To the faithfully married, the word from above
About passionate partnership stings.
There’s a planet we’re told governs all earthly love,
And it isn’t the one with the rings.
♥ ♥ ♥ ♥ ♥ ♥ ♥
Tony Dawson: Narcissus And Echo
It was Narcissus that took the first selfie
when he caught sight of himself in a pool.
Though he came from a place close to Delphi
the ephebic young man was a fool.
A nymph from the mountain called Echo
who hung on a speaker’s last word,
rushed down to take a quick dekko,
as she searched for the person she’d heard.
The nymph fell in love with his beautiful face
though the young fella had beaten her to it.
The Greek myth gave rise to the unusual case
of each being smitten with the same twit!
So, Narcissus and Echo started pining away:
he rather floridly, she with little to say, to say . . .
♥ ♥ ♥ ♥ ♥ ♥ ♥
L. A. Mereoie: Suit Of Print
“I am a Garamond woman. Not least
because someone once said that
you can't tell lies in Garamond.”
- Correspondent
To win his lady, young Leander tried
A swim across the Hellespont–
No Herring Pond, and yet, alas, he died.
A safer way is . . . choice of font?
That sizzling brunette or brainy blonde
Disdains designs not pure and plain?
Just catalogue her charms in Garamond
You smitten stanza-spawning swain.
Or, now that rhyming billet-doux and styles,
Of typeface have been mostly X-ed,
Abandon all such antiquated wiles
And simply send the girl a text?
♥ ♥ ♥ ♥ ♥ ♥ ♥
Royal Rhodes: Cupid Comes Again
(A Valentine verse in terza rima)
Cupid faced our monetary mess:
a free-fall market and a limp libido.
He tried his tricks: a trickle-down caress,
a plunging neckline Dow, supply-side Speedo,
Botox lips and massive liposuction,
jetting bankers to the sunny Lido,
breast enhancement or a rate reduction.
Nothing worked, not even little pills,
the purple kind, whose chilling, grim instruction
warns us that prolonged tumescence kills.

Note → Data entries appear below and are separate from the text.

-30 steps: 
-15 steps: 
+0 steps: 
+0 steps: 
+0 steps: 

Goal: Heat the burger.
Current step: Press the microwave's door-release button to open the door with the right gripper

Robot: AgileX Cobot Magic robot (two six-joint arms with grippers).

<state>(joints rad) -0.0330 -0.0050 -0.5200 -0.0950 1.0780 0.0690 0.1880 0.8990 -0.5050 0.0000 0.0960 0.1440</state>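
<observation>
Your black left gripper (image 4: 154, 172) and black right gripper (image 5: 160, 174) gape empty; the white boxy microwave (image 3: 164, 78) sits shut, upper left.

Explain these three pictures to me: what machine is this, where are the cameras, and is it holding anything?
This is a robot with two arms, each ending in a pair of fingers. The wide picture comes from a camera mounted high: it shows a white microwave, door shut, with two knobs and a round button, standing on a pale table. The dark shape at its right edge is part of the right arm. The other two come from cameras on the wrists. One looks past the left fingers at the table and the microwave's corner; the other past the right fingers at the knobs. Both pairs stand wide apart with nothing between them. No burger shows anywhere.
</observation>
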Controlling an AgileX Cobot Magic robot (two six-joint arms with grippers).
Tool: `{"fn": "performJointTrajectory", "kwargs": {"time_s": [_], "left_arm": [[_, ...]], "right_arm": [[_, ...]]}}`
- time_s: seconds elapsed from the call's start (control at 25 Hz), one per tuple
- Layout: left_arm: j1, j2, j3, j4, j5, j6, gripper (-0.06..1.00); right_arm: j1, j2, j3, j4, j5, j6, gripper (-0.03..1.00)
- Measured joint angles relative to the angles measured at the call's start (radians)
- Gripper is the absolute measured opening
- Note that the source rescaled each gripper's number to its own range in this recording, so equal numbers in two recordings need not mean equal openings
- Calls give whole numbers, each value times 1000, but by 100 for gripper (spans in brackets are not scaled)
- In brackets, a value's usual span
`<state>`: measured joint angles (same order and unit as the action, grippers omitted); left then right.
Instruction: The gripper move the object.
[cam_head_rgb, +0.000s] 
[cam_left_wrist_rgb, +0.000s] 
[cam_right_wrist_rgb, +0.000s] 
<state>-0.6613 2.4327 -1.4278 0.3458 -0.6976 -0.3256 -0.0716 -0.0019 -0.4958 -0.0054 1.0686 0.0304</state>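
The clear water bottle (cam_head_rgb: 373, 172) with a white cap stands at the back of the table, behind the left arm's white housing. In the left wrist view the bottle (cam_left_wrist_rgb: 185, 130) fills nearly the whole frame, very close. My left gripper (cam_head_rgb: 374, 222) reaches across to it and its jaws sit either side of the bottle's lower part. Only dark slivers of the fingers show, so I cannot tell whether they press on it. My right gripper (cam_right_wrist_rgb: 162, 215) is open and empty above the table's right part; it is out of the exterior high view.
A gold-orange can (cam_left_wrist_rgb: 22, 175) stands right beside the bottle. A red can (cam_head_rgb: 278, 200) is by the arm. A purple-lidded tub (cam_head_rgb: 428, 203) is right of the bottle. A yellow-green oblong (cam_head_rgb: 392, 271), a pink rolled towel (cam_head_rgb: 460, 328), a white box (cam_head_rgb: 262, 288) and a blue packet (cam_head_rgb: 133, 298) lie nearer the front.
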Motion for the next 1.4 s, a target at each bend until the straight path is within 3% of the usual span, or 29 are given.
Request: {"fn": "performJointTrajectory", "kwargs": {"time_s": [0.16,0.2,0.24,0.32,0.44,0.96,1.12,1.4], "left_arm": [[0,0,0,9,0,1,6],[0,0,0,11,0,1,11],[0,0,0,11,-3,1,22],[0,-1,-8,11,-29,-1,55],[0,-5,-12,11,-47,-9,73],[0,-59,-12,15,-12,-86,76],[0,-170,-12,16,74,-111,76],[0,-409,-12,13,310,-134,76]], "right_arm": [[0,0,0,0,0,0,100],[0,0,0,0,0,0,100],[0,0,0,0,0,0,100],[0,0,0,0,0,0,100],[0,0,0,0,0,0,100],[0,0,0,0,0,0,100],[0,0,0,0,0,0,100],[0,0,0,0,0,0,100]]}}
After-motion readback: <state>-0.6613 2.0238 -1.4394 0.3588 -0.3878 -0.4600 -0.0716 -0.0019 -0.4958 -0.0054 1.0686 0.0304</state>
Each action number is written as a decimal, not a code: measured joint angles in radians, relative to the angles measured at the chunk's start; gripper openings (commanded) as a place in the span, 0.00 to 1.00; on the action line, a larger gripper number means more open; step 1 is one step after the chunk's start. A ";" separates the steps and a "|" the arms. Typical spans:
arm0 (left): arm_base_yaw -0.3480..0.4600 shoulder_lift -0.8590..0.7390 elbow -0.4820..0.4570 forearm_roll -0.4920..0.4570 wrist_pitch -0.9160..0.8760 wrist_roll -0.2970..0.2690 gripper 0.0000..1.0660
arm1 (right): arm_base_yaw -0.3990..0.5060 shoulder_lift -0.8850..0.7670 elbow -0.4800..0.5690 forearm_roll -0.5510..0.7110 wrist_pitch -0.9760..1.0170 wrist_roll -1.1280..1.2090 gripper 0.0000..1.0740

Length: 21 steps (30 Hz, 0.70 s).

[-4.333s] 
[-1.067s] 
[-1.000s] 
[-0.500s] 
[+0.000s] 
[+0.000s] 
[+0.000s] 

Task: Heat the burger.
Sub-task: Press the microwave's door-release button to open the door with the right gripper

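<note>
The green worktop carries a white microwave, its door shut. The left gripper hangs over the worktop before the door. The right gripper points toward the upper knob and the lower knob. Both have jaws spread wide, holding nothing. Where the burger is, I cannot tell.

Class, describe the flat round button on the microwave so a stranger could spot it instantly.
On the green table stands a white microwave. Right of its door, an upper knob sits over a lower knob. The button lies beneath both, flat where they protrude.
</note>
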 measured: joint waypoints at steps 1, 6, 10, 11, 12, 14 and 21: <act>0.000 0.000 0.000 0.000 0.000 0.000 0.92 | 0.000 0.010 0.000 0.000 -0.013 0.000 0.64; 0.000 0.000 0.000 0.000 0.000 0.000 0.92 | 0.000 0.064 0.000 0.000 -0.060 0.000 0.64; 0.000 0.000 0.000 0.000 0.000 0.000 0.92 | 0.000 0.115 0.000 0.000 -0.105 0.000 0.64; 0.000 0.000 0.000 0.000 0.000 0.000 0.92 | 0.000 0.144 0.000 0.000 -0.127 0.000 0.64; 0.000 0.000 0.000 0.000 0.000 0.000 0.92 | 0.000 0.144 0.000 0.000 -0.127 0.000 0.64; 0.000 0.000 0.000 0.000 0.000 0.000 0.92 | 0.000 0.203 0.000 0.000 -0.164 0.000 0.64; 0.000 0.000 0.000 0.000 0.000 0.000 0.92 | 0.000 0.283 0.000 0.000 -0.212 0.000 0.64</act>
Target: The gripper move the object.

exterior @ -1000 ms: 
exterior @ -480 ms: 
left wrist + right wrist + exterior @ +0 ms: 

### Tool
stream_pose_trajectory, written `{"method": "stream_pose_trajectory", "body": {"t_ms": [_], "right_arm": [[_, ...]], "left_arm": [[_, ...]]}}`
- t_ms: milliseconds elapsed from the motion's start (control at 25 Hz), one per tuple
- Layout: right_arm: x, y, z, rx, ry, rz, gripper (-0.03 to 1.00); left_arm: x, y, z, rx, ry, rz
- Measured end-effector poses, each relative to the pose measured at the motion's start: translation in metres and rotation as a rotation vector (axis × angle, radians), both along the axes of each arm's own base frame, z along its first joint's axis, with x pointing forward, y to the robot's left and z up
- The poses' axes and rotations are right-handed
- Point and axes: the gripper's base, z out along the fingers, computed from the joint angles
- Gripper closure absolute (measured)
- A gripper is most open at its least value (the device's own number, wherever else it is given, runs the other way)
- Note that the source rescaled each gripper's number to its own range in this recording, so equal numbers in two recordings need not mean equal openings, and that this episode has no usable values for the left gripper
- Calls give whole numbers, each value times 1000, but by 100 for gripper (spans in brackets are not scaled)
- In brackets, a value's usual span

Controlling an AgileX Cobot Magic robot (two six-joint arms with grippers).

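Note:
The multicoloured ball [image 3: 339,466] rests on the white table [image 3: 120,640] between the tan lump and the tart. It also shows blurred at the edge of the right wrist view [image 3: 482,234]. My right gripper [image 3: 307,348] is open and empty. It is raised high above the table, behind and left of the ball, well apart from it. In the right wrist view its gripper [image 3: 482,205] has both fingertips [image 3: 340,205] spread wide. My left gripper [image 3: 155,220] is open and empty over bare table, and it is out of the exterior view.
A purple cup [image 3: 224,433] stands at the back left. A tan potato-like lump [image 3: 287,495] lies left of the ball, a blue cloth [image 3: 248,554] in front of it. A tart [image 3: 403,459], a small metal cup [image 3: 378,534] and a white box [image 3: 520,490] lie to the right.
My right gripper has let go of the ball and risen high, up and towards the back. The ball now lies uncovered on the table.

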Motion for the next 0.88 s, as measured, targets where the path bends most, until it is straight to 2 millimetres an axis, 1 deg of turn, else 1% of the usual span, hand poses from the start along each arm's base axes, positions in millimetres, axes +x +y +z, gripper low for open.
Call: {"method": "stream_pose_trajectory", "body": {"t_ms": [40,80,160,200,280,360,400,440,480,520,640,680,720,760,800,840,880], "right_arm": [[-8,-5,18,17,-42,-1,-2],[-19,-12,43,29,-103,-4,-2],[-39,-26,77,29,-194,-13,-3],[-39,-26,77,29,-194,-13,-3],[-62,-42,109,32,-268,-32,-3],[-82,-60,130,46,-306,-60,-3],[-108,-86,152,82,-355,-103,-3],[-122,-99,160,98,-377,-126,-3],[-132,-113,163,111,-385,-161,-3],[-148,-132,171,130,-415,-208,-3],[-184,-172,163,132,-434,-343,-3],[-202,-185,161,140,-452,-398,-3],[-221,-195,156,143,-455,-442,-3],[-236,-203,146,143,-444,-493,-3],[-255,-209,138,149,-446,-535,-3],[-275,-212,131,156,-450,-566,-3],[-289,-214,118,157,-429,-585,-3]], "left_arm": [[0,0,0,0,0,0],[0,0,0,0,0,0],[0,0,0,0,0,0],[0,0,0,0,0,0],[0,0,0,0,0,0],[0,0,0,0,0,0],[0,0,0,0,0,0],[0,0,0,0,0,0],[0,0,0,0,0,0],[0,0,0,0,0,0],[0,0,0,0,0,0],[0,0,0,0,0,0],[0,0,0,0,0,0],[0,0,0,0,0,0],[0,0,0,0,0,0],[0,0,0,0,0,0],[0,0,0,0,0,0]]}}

Four hours are the limit. Such is sex
these days, the body's punch-clock sends out bills
for too much pleasure. Time-accounting wrecks
the fun that primed and pumped up wealthy Cupid.
Is there some way to purge this Wall Street hex?
Something silly, comical, and stupid?
Something that the GOP would do?
That's it! A dance revival starring Cupid!
His band, The New Erotics, like the Goo
Goo Dolls, will tour from Vegas out to Frisco.
Forget the Boss, Cobain, and Motley Crue.
Our lover boy is resurrecting DISCO!
Stayin' Alive with mirrored, spinning balls,
and moves so smooth they seem like liquid Crisco.
Wrap-up Rap and Rock. Travolta calls!
Amor vincit omnia! It's clear.
Bell-bottoms reappear on guys and dolls.
So once again St. Valentine's is here!